● **WORK ORDER**
Without a single alteration, write the listing out again.
___ SUPPLIED DATA ___
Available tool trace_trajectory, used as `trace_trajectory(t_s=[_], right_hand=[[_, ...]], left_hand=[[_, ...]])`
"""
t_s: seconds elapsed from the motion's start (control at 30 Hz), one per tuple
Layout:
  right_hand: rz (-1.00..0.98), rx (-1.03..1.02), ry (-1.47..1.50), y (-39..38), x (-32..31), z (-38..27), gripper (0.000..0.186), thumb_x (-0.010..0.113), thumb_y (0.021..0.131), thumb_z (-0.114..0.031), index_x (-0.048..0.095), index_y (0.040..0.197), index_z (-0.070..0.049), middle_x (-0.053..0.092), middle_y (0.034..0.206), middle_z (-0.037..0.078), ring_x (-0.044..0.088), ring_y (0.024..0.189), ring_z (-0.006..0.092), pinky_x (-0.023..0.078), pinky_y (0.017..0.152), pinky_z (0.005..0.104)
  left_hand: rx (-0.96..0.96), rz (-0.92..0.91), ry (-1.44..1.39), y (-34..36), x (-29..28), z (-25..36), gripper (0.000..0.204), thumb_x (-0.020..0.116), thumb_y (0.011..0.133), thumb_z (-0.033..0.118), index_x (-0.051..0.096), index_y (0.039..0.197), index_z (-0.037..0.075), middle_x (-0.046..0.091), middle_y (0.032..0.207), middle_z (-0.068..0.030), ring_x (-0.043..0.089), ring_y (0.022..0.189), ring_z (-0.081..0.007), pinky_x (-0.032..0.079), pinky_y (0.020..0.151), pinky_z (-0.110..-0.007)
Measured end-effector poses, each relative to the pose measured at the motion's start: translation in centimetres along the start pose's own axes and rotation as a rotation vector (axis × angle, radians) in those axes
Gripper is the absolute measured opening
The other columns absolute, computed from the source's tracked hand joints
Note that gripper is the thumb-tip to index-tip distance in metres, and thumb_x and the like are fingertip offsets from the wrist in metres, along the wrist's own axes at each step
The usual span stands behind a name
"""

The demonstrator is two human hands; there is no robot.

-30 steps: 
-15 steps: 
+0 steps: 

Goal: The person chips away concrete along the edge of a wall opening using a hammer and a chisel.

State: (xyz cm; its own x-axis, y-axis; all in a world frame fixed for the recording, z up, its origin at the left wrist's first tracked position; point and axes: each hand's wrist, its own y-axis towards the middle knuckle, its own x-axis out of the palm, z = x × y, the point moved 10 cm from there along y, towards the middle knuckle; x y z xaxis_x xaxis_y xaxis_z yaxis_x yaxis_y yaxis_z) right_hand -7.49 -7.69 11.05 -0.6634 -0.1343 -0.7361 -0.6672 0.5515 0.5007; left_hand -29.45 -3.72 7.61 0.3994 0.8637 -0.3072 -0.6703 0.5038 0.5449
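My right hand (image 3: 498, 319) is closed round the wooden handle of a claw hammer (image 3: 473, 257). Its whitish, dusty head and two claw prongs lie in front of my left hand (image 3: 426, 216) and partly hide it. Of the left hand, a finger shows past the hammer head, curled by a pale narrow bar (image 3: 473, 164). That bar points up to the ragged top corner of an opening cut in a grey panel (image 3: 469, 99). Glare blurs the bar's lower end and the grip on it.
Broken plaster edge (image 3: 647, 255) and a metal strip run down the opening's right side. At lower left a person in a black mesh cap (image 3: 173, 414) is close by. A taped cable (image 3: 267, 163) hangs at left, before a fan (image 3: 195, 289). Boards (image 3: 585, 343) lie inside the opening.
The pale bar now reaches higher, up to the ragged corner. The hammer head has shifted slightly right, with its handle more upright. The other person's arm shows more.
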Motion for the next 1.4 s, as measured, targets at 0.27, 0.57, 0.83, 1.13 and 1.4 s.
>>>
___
● **YOUR RESPONSE**
Available tool trace_trajectory, used as `trace_trajectory(t_s=[_], right_hand=[[_, ...]], left_hand=[[_, ...]])`
"""
t_s: seconds elapsed from the motion's start (control at 30 Hz), one per tuple
Layout:
  right_hand: rz (-1.00..0.98), rx (-1.03..1.02), ry (-1.47..1.50), y (-39..38), x (-32..31), z (-38..27), gripper (0.000..0.186), thumb_x (-0.010..0.113), thumb_y (0.021..0.131), thumb_z (-0.114..0.031), index_x (-0.048..0.095), index_y (0.040..0.197), index_z (-0.070..0.049), middle_x (-0.053..0.092), middle_y (0.034..0.206), middle_z (-0.037..0.078), ring_x (-0.044..0.088), ring_y (0.024..0.189), ring_z (-0.006..0.092), pinky_x (-0.023..0.078), pinky_y (0.017..0.152), pinky_z (0.005..0.104)
  left_hand: rx (-0.96..0.96), rz (-0.92..0.91), ry (-1.44..1.39), y (-34..36), x (-29..28), z (-25..36), gripper (0.000..0.204), thumb_x (-0.020..0.116), thumb_y (0.011..0.133), thumb_z (-0.033..0.118), index_x (-0.051..0.096), index_y (0.039..0.197), index_z (-0.037..0.075), middle_x (-0.046..0.091), middle_y (0.032..0.207), middle_z (-0.068..0.030), ring_x (-0.043..0.089), ring_y (0.022..0.189), ring_z (-0.081..0.007), pinky_x (-0.032..0.079), pinky_y (0.020..0.151), pinky_z (-0.110..-0.007)
Measured end-effector poses, each relative to the pose measured at the motion's start: translation in centimetres along the start pose's own axes and rotation as a rotation vector (axis × angle, radians) in those axes
Gripper is the absolute measured opening
The other columns absolute, computed from the source's tracked hand joints
Note that gripper is the thumb-tip to index-tip distance in metres, and thumb_x and the like are fingertip offsets from the wrist in metres, along the wrist's own axes at each step
The usual span stands behind a name
"""

The demonstrator is two human hands; there is no robot.

-30 steps: 
-15 steps: 
+0 steps: 

Goal: The person chips away concrete along the edge of a wall opening using a hammer and a chisel.

State: (xyz cm; its own x-axis, y-axis; all in a world frame fixed for the recording, z up, its origin at the left wrist's first tracked position; point and axes: each hand's wrist, its own y-axis towards the middle knuckle, its own x-axis out of the palm, z = x × y, the point moved 10 cm from there along y, towards the middle knuckle; x y z xaxis_x xaxis_y xaxis_z yaxis_x yaxis_y yaxis_z) right_hand -7.49 -7.69 11.05 -0.6634 -0.1343 -0.7361 -0.6672 0.5515 0.5007; left_hand -29.45 -3.72 7.61 0.3994 0.8637 -0.3072 -0.6703 0.5038 0.5449
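My right hand (image 3: 498, 319) is closed round the wooden handle of a claw hammer (image 3: 473, 257). Its whitish, dusty head and two claw prongs lie in front of my left hand (image 3: 426, 216) and partly hide it. Of the left hand, a finger shows past the hammer head, curled by a pale narrow bar (image 3: 473, 164). That bar points up to the ragged top corner of an opening cut in a grey panel (image 3: 469, 99). Glare blurs the bar's lower end and the grip on it.
Broken plaster edge (image 3: 647, 255) and a metal strip run down the opening's right side. At lower left a person in a black mesh cap (image 3: 173, 414) is close by. A taped cable (image 3: 267, 163) hangs at left, before a fan (image 3: 195, 289). Boards (image 3: 585, 343) lie inside the opening.
The pale bar now reaches higher, up to the ragged corner. The hammer head has shifted slightly right, with its handle more upright. The other person's arm shows more.
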Motion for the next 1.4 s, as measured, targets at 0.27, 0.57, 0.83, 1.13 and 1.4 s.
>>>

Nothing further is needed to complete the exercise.